──────── Supplied data ────────

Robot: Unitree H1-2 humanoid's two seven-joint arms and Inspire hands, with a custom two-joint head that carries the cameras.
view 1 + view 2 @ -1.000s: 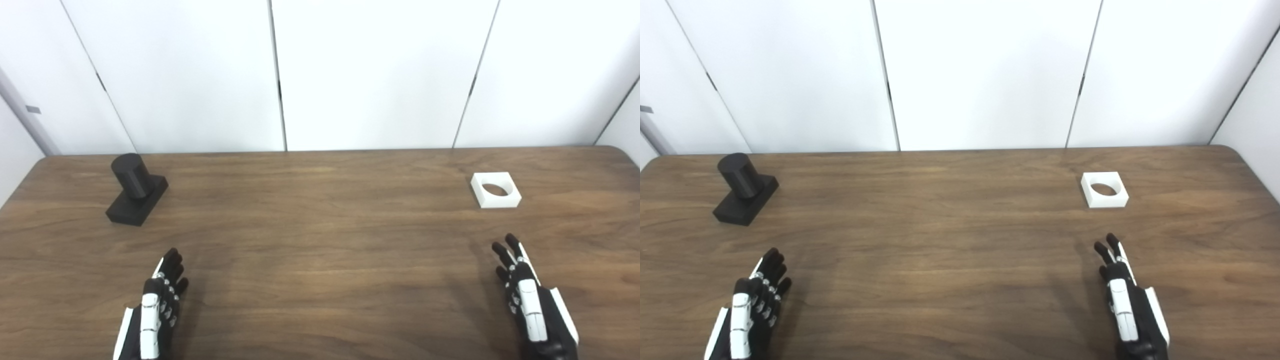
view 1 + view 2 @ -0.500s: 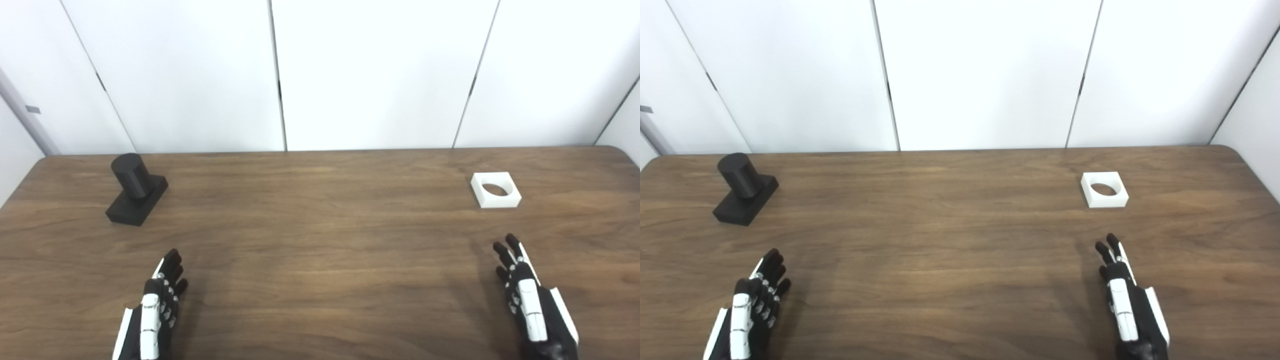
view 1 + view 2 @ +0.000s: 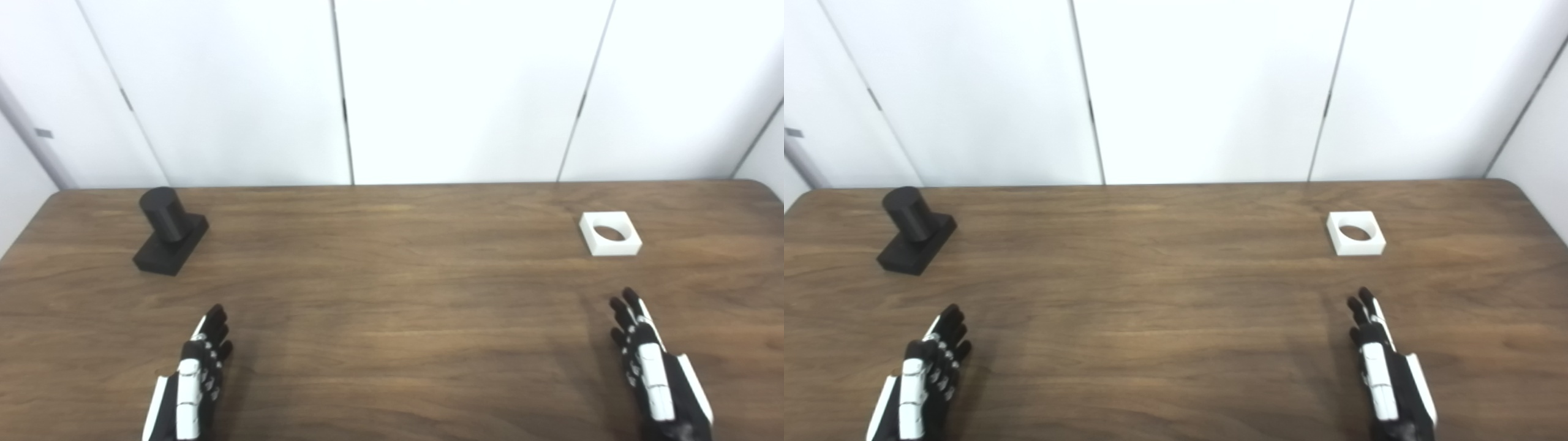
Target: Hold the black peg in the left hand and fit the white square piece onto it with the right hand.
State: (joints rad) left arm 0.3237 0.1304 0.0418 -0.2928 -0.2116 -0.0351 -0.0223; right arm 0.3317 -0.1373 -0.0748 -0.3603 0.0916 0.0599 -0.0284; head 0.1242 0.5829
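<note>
Both hands sit low at the near edge of the tabletop (image 3: 392, 306), empty, fingers stretched out and loosely spread, pointing toward the far side. Left hand (image 3: 195, 380) is at the near left; right hand (image 3: 652, 373) is at the near right. On the far left stands the black peg (image 3: 164, 214), an upright cylinder on a flat black base, well apart from the left hand. On the far right lies the white square piece (image 3: 610, 233), flat, its round hole facing up, beyond the right hand and not touched.
</note>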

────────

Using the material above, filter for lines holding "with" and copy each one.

:: Solved problem ::
Robot: Unitree H1-2 humanoid's two seven-joint arms and Inspire hands, with a custom two-joint head that carries the cameras.
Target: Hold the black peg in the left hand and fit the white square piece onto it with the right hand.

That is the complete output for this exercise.